Welche Rolle spielt die Reserve im Abwehrkrieg der Ukraine gegen die russischen Angreifer? Um sich dieser Frage zu nähern, hatte die Reservistenarbeitsgemeinschaft (RAG) Bundestag Oberstleutnant d.R. Oliver Palkowitsch nach Berlin eingeladen, der als OSZE-Beobachter in der Ukraine war, als der Krieg kam. Er schilderte den Parlamentariern seine Eindrücke und erklärte, warum die Reserve ganz entscheidenden Anteil daran hat, dass die Ukraine dem Angriff allen Erwartungen zum Trotz standhalten konnte. Palkowitsch war bereits sechseinhalb Jahre in der Ukraine, als Russland seinen Nachbarn in den Morgenstunden des 24. Februars angriff. So gab er den Abgeordneten auch einen emotionalen Einblick in die Tage der Evakuierung und was der Krieg mit ihm gemacht hat.

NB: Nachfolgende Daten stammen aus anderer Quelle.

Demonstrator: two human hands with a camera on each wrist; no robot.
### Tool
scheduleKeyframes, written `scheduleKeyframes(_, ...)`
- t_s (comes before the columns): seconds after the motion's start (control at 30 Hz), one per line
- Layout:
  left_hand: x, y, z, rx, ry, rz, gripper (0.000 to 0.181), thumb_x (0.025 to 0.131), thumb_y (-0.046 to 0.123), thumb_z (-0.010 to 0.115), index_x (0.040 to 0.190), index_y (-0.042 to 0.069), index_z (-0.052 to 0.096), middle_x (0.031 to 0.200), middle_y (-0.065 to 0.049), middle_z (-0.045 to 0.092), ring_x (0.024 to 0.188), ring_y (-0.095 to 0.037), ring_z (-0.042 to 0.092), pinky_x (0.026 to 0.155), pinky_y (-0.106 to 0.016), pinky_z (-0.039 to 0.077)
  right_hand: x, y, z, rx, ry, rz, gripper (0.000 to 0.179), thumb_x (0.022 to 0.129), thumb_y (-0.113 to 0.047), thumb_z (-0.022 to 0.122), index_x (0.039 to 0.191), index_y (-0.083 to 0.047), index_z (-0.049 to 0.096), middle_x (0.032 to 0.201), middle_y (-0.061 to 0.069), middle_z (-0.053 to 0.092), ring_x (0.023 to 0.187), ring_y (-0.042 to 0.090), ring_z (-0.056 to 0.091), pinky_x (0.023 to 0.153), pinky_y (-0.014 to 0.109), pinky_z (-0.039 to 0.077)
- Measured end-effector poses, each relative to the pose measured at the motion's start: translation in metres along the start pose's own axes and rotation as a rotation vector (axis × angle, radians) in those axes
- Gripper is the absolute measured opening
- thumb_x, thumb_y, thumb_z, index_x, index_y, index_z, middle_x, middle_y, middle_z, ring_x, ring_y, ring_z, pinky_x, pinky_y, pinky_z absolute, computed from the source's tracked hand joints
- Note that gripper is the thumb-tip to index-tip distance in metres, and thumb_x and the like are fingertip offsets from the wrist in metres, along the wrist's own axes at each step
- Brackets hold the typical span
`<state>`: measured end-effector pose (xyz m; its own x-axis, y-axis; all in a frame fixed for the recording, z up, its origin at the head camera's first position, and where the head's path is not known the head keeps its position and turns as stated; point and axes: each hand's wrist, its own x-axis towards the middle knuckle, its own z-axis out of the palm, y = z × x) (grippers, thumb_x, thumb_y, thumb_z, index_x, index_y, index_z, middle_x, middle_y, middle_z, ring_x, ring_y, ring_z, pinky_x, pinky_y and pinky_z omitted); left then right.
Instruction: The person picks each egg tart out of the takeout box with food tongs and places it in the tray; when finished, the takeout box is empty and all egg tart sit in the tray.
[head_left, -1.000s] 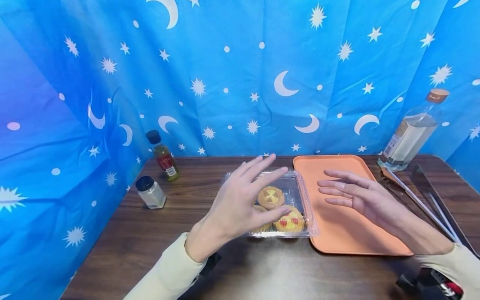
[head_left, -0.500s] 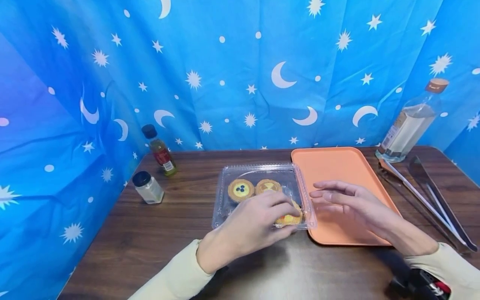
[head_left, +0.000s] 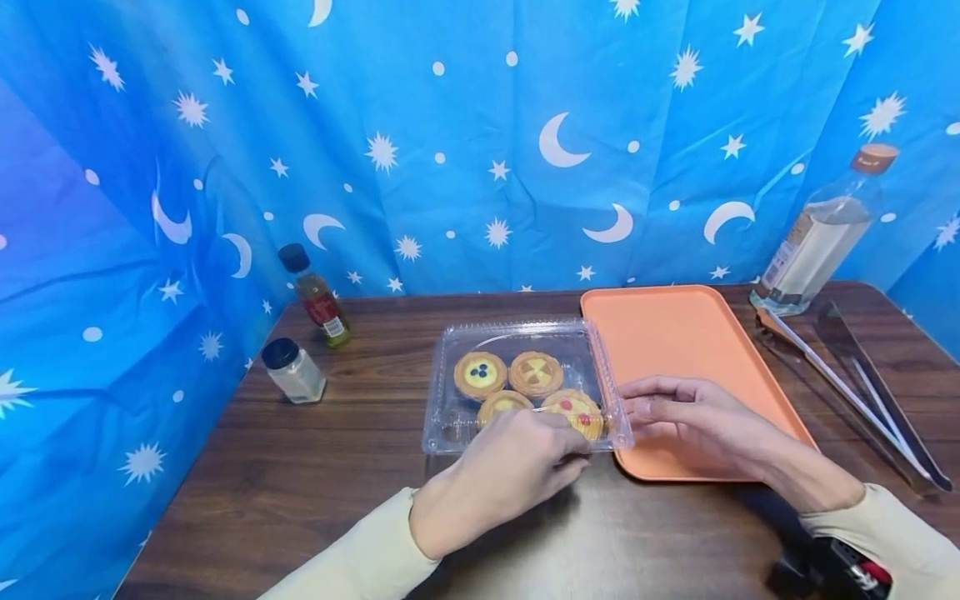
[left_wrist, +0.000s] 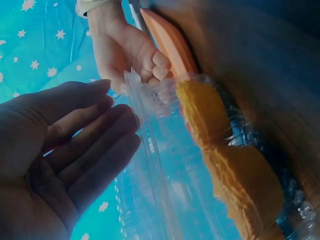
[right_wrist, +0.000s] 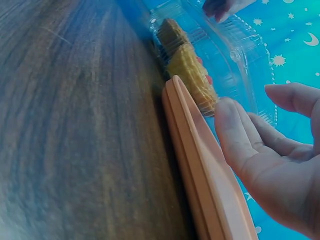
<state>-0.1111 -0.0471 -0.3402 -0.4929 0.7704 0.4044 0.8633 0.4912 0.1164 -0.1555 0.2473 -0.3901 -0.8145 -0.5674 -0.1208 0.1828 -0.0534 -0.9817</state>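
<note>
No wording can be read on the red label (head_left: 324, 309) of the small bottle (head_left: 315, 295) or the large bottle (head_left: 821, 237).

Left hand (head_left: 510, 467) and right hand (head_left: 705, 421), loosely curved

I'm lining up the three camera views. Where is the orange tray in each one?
Head: right of centre, the orange tray lies partly hidden by the right hand.
Left wrist: a narrow strip near top centre, beside that hand.
Right wrist: centre down to the bottom edge, seen nearly edge-on.
Shared landmark: the clear container, visible in all three.
</note>
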Motion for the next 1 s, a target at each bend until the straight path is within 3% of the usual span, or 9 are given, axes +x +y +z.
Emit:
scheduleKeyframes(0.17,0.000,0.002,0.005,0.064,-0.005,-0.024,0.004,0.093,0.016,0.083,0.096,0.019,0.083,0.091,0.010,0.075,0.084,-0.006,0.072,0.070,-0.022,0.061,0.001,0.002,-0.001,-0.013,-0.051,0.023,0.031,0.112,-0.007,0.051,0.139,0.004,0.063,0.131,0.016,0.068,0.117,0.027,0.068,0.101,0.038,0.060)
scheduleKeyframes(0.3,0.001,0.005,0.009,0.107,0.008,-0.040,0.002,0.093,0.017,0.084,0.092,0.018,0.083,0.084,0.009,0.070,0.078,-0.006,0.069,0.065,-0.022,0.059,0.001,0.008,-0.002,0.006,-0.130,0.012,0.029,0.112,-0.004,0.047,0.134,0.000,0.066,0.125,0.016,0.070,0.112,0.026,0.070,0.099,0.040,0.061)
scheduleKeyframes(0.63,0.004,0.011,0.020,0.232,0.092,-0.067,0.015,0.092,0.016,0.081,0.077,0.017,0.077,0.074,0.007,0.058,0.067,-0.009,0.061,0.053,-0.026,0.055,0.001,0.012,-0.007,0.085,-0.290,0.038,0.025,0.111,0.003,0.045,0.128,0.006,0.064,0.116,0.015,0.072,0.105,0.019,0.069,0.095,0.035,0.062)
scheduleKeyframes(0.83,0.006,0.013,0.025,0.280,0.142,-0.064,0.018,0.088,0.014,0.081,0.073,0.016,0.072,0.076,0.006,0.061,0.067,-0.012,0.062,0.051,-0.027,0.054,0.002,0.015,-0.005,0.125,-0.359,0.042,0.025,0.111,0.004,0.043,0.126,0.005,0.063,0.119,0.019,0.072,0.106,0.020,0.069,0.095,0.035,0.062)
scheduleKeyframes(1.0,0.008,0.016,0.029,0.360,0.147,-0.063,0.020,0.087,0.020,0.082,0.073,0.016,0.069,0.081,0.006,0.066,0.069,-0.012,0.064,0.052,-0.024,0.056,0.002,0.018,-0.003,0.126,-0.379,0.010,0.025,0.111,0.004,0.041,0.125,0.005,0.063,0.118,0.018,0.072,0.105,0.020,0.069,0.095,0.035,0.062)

Rund 100.000 Reservisten sind in der Ukraine derzeit im Krieg – freiwillig. „Die Zahl der Freiwilligen liegt noch weit höher. Bisher wurde niemand gegen seinen Willen gezogen“, berichtete Palkowitsch. Vom Handwerker bis zum Universitätsprofessor seien Männer und Frauen quer durch alle Teile der Gesellschaft im Einsatz, um ihr Land zu verteidigen. „Diese Diversität und der absolute Wille, die eigene Heimat zu verteidigen sind der Grund, warum die Ukraine diesen Krieg gewinnt. Solange sie unterstützt wird“, ergänzte er überzeugt. Dass der übermächtige Aggressor Russland die Ukraine nicht innerhalb weniger Tage eingenommen hat, ist laut Palkowitsch aber auch auf die guten Strukturen und die eingeschliffenen Routinen der Reserveverbände zurückzuführen: Sie waren nach dem Angriff verzugslos einsatzbereit – eine Folge der guten Organisation. In den vergangenen Jahren sei sehr viel Ausbildung betrieben worden, zudem hätten die aktiven Großverbände stets mit ihrem Großgerät zusammen an die Kontaktlinie verlegt, sodass jeder An- und Abzug auch einer Verlegübung gleichkam. Das habe die Mobilität der Verbände entscheidend verbessert.
Die Parlamentarier nahmen den Erfahrungsbericht des Referenten dankbar an und diskutierten angeregt über die Reserve in Deutschland und darüber, welche Ableitungen aus der Situation für die deutsche Landes- und Bündnisverteidigung getroffen werden müssen. Erst in dieser Woche hatte der Stellvertreter des Generalinspekteurs der Bundeswehr, Generalleutnant Markus Laubenthal gegenüber table media betont, Ziel der Bundeswehr sei es, die Verstärkungsreserve und die Territoriale Reserve in den kommenden Jahren auf 100.000 Dienstposten aufwachsen zu lassen. Doch die reine Größe der Reserve ist aus Palkowitschs Sicht nicht entscheidend: „Wir in Deutschland brauchen ein gesellschaftliches Umdenken, einen Konsens, sich für das Land einzusetzen. Und da kommt der Reserve und ihren Mitgliedern in all ihrer Diversität eine unverzichtbare Rolle als Mittler zu.“
RAG Bundestag wählt neuen Vorstand
Alle vier Jahre wählt die Reservistenarbeitsgemeinschaft Bundestag einen neuen Vorstand. Zum neuen Vorsitzenden wurde im Rahmen der aktuellen Sitzung Dr. Kristian Klinck gewählt. Der Hauptmann d.R. aus dem Wahlkreis Plön-Neumünster gehört seit 2021 der SPD-Fraktion im Bundestag an und ist ordentliches Mitglied im Verteidigungsausschuss. Als Stellvertreter stehen ihm Pascal Kober (FDP) und Thomas Erndl (CSU) zur Seite. Seit ihrer Gründung im Jahr 2010 stand der heutige Präsident des Reservistenverbandes Oberst d.R. Prof. Dr. Patrick Sensburg der Arbeitsgemeinschaft vor, er prägte die Arbeit der RAG mehr als ein Jahrzehnt. Nachdem er 2021 aus dem Bundestag ausgeschieden war, stellte er sich nun nicht mehr zur Wahl.